▶ [INSTRUCTIONS TO FOLLOW] None of the pictures should be copied, though every line of the listing must be printed exactly.

(Beginning of PROVIDED MATERIAL)

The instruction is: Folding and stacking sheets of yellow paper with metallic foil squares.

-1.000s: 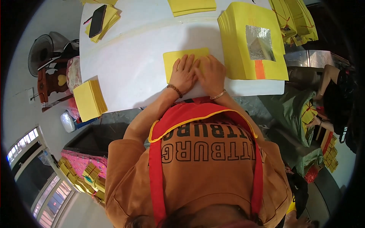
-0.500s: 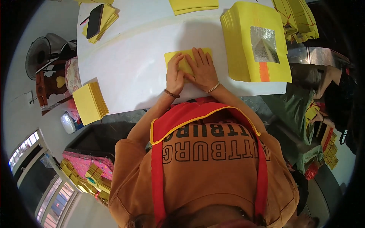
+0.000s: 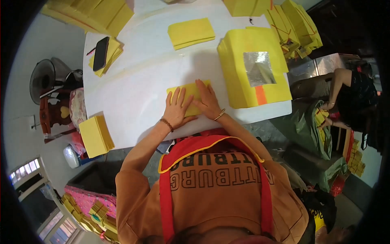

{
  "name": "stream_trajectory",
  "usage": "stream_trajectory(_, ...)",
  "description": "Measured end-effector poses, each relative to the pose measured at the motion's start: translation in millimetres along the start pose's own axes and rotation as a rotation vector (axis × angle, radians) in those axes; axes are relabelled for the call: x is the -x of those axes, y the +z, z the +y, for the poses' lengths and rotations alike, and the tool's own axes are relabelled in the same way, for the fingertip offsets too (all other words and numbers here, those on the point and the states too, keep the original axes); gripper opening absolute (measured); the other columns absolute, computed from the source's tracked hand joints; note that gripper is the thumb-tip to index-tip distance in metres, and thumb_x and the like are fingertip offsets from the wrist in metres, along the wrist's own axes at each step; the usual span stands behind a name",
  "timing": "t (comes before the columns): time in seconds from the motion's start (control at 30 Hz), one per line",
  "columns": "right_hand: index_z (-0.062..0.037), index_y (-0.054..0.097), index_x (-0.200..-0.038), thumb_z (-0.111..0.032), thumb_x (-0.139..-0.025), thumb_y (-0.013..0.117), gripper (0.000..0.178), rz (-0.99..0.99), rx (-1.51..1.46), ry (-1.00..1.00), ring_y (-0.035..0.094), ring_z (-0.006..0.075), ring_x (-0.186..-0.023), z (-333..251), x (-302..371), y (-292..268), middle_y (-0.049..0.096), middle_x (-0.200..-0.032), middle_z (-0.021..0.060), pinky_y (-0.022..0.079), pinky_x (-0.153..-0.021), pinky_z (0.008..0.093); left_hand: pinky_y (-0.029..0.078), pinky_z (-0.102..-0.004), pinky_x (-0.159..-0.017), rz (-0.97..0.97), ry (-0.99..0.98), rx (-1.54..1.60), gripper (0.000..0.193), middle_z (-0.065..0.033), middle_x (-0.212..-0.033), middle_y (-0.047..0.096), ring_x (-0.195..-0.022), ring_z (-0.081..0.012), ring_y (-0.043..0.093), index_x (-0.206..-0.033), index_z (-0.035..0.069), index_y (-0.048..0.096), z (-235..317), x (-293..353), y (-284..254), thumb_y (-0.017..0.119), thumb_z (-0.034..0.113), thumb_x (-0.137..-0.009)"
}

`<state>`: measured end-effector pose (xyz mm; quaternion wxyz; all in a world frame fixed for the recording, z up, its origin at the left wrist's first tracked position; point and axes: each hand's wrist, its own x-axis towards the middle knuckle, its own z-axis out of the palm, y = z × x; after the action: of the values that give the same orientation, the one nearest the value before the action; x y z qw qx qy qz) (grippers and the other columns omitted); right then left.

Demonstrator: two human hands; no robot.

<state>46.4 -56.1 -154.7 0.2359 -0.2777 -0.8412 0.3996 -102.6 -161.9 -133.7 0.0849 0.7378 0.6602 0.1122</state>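
While yel. paper (image 3: 189,88) lies on wht table (image 3: 134,97), L hand (image 3: 177,110): open on its left part, fingers apart.
R hand (image 3: 208,102): open on its right part, thumb out.
Big yel. stack (image 3: 236,77): nr R hand.
Phone (image 3: 101,54): on sm. yel. stack (image 3: 115,49), far left.

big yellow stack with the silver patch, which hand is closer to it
Right: the right hand is just left of the stack; the left hand is farther left, beyond the right.
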Motion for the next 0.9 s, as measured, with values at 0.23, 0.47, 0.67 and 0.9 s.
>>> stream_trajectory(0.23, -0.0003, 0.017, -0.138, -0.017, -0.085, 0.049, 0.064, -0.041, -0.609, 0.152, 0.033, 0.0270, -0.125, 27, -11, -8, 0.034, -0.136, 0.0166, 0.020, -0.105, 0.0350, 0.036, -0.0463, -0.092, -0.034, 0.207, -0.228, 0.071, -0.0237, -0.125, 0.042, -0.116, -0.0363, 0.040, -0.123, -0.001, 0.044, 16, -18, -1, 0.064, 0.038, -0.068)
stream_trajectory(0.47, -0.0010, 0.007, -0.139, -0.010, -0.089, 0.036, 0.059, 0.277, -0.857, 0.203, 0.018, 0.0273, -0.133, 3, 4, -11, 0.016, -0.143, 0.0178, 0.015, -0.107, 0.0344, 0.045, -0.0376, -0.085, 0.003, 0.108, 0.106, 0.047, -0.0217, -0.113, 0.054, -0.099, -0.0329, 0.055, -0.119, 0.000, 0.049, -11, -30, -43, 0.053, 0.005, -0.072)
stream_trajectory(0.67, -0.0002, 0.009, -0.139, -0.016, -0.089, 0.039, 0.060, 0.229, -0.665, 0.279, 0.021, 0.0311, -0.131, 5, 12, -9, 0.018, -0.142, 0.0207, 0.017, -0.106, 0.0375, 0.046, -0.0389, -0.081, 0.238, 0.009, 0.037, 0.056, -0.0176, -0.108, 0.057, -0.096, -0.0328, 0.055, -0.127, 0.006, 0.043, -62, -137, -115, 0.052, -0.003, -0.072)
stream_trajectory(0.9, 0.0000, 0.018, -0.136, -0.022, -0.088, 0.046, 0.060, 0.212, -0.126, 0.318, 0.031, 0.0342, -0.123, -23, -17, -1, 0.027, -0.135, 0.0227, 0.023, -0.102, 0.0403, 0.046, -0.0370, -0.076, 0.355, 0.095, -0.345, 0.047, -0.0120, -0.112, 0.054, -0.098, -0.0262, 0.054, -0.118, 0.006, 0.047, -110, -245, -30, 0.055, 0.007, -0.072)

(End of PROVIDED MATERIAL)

▶ [OUTPUT]
The instruction is: Folding and stacking sheets of yellow paper with metallic foil squares.

-1.000s: 
-0.500s: 
+0.000s: 

{
  "name": "stream_trajectory",
  "usage": "stream_trajectory(_, ...)",
  "description": "Measured end-effector poses, each relative to the pose measured at the motion's start: translation in millimetres along the start pose's own axes and rotation as a rotation vector (axis × angle, radians) in those axes; axes are relabelled for the call: x is the -x of those axes, y the +z, z the +y, for the poses' lengths and rotations alike, and the tool's own axes are relabelled in the same way, for the fingertip offsets too (all other words and numbers here, those on the point and the states too, keep the original axes); gripper opening absolute (measured); the other columns absolute, computed from the source's tracked hand joints; note that gripper is the thumb-tip to index-tip distance in metres, and thumb_x and the like are fingertip offsets from the wrist in metres, along the wrist's own axes at each step; the usual span stands behind a name",
  "timing": "t (comes before the columns): time in seconds from the motion's start (control at 30 Hz), one per line",
  "columns": "right_hand: index_z (-0.062..0.037), index_y (-0.054..0.097), index_x (-0.200..-0.038), thumb_z (-0.111..0.032), thumb_x (-0.139..-0.025), thumb_y (-0.013..0.117), gripper (0.000..0.178), rz (-0.99..0.99), rx (-1.51..1.46), ry (-1.00..1.00), ring_y (-0.035..0.094), ring_z (-0.006..0.075), ring_x (-0.186..-0.023), z (-333..251), x (-302..371), y (-292..268), middle_y (-0.049..0.096), middle_x (-0.200..-0.032), middle_z (-0.021..0.060), pinky_y (-0.022..0.079), pinky_x (-0.153..-0.021), pinky_z (0.008..0.093); left_hand: pinky_y (-0.029..0.078), pinky_z (-0.102..-0.004), pinky_x (-0.159..-0.017), rz (-0.97..0.97), ry (-0.99..0.98), rx (-1.54..1.60), gripper (0.000..0.193), middle_z (-0.065..0.033), middle_x (-0.212..-0.033), middle_y (-0.047..0.096), ring_x (-0.195..-0.022), ring_z (-0.081..0.012), ring_y (-0.043..0.093), index_x (-0.206..-0.033), index_z (-0.035..0.069), index_y (-0.048..0.096), z (-235..317), x (-293..353), y (-284..254), thumb_y (-0.017..0.119), thumb_z (-0.034..0.113), thumb_x (-0.137..-0.009)"
}

`<state>`: measured end-effector pose (xyz mm; quaternion wxyz; all in a world frame fixed for the recording, z up, its origin at the left wrist's first tracked position; point and axes: each hand's wrist, its own x-axis towards the middle knuckle, its own z-axis out of the palm, y = z × x; after the action: of the values that give the same orientation, the one nearest the value before the action; x y z qw qx qy qz) (grippers and the other columns omitted); right then left.

Demonstrator: two human hands; no robot.

<state>46.4 -56.1 -154.7 0.2359 -0.2777 -0.8412 0.3996 -102.6 -161.9 -133.7 0.0849 0.7378 0.6602 0.1122</state>
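While yel. paper (image 3: 189,88) lies on wht table (image 3: 134,97), L hand (image 3: 177,110): open on its left part, fingers apart.
R hand (image 3: 208,102): open on its right part, thumb out.
Big yel. stack (image 3: 236,77): nr R hand.
Phone (image 3: 101,54): on sm. yel. stack (image 3: 115,49), far left.

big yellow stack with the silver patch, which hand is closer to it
Right: the right hand is just left of the stack; the left hand is farther left, beyond the right.
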Motion for the next 0.9 s, as measured, with values at 0.23, 0.47, 0.67 and 0.9 s.
>>> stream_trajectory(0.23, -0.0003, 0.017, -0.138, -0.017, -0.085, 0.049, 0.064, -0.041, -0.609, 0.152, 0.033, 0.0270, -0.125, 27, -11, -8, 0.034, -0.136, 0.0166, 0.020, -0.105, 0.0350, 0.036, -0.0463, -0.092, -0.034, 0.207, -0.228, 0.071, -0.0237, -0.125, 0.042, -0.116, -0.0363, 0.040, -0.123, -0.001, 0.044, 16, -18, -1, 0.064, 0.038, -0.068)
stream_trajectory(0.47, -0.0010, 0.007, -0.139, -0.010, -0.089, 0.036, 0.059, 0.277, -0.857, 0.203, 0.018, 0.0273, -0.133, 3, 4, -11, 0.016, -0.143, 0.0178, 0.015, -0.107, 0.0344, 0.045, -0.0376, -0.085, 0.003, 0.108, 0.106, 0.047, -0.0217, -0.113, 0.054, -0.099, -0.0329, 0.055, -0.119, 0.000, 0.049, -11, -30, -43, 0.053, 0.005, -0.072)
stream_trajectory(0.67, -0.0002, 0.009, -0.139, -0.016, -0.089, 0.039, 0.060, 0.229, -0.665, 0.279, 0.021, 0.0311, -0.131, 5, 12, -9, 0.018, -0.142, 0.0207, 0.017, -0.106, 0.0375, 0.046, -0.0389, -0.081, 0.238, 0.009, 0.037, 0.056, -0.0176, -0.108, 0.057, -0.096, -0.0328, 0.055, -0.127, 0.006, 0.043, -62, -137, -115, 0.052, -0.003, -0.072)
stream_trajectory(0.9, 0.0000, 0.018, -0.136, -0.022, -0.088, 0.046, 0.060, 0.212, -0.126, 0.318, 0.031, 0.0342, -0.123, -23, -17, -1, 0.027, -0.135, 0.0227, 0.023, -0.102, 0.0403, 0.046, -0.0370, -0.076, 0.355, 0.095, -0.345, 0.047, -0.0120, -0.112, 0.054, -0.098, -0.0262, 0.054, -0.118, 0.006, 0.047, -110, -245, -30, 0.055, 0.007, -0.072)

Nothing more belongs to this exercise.